Apart from all of his duties, Lexmann was interested in technical innovations. He became the first priest to hold a driving license in Košice and used to drive there in 1920s. Using a rental car, Lexmann ran a driving course for the unemployed and the poor. He was an executive director of the Autoclub for Eastern Slovakia. He also completed a pilot course in 1935, becoming the first priest-pilot in Czechoslovakia. He dropped a wreath of flowers from his plane in front of the Dominican church in Kosice for his brother Rafael's first Holy Mass. He was also Mayor of the Orol (a Christian Sports Association) He founded the Veritas Cultural Center in the city. Photography and filming were among his hobbies.

Lexmann was assigned by his superiors to Znojmo in 1936 and enrolled at Masaryk University in Brno. He continued his studies at Charles University in Prague in 1937, but did not finish his studies due to the threat of being arrested by the Gestapo. As a result, Lexmann fled to a monastery in Sopron and was assigned to Vasvar.

==Saving lives==
Lexmann returned to Košice in 1944, after which he hid several people from the terror of the Arrow Cross Party saved their lives in the crypt of the Dominican Crunch until 1945. Therefore, Lexmann was registered at the Holocaust Memorial Center in Budapest as one of those who rescued the Jews during the War.

==Other activities==

He founded Cyril-Methodian Scouting with the Order of Peachers. He founded the Holy Rosary magazine in Košice in 1946. He also learnt Esperanto and organized its courses. In 1948, Lexmann participated in organizing a congress of Slovak Esperanto students in Košice worked there as a monastery librarian, catechist or preacher of retreats.

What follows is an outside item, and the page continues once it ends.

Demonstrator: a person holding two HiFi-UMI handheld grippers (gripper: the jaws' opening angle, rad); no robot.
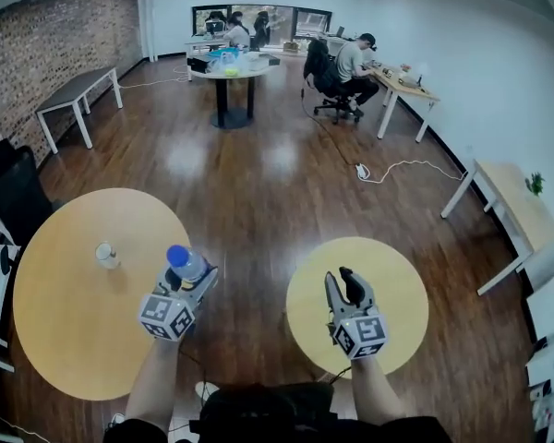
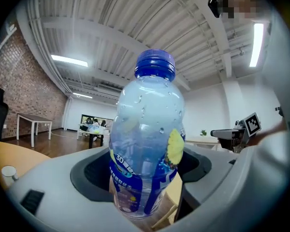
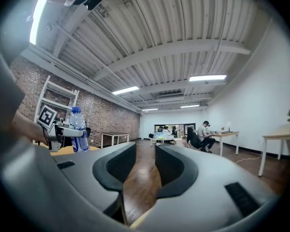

==Interrogations and internment==
Lexmann experienced his first interrogation at the Košice headquarters of the StB (Secret Service) in December 1947. On 20 February 1948, he was arrested for one month due to his contacts with Julius Patúc, who was accused of establishing an illegal organization Slovak National League, directed against communism. Lexmann was also mentioned in the investigation of the activities of Rodina founded by Croatian priest Tomislav Kolaković. Later that year, he published a statement in his magazine, saying “We need priests who, with a rosary in one hand and a cross in the other, fight for the rights of Christ and are not deterred by prison, adversity, or threats, but are ready to undergo martyrdom for Christ, like the apostles.” Despite StB's pressure, on 17 June 1949, he read during a Holy Mass a pastoral letter written by the secret bishops' conference in Prague.

In April 1950, Lexmann was arrested and transported from Košice during the Akcia K and transferred to internment monasteries in Pezinok, Báč and Podolínec. On 29 November 1950, he was considered officially as a "reactionary and incorrigible" religious and transferred to the monastery in Králíky. In the internment monasteries, living conditions were generally very harsh. In Králíky, Lexmann had already serious heart problems, high blood pressure and breathing difficulties.

==Death and legacy==

Lexmann died of stroke on 17 July 1952 at the age of 52 and was buried in his native village of Bobot. He Lexmann was included on the international list of Dominican martyrs of the 20th century. In 2013, the Slovak province of Dominicans approved the initiation of the process of his beatification.

In 2012, a memorial plaque was placed at the front of the church at Bobot where he was buried.

On August 16, 2013, a memorial plaque was placed at the front of the “Veritas” Cultural Center in Košice.